Task prompt
Below are lines of data, and only some are wanted. Please repeat exactly those from the line that has "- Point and" through the line that has "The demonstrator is".

---------------

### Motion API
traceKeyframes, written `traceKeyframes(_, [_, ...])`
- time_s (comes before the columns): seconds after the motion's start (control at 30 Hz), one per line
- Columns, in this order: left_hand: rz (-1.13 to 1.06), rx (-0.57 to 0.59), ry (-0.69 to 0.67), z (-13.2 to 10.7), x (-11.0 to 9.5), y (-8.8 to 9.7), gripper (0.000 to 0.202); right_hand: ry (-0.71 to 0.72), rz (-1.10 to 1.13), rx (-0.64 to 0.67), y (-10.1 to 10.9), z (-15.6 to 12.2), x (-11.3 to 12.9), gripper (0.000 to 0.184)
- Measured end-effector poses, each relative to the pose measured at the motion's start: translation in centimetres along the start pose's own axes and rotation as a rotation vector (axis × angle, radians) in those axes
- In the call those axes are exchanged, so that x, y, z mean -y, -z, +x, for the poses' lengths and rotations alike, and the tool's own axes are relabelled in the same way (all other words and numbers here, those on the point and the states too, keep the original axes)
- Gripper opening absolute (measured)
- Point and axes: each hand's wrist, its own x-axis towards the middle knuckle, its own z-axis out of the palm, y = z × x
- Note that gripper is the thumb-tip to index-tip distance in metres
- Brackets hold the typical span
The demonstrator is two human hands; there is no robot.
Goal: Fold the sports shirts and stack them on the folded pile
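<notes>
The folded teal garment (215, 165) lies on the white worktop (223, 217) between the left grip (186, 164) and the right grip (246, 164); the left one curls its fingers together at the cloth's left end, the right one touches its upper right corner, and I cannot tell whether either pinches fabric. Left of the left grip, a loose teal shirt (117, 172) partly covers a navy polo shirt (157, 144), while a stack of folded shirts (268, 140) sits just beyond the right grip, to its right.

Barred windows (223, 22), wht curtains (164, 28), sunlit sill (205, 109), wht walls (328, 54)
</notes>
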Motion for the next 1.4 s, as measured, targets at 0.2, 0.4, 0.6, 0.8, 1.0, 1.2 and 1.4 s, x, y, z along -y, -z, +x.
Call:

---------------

Response to this task
- Point and axes: each hand's wrist, its own x-axis towards the middle knuckle, its own z-axis out of the palm, y = z × x
- Note that gripper is the thumb-tip to index-tip distance in metres
- Brackets hold the typical span
The demonstrator is two human hands; there is no robot.

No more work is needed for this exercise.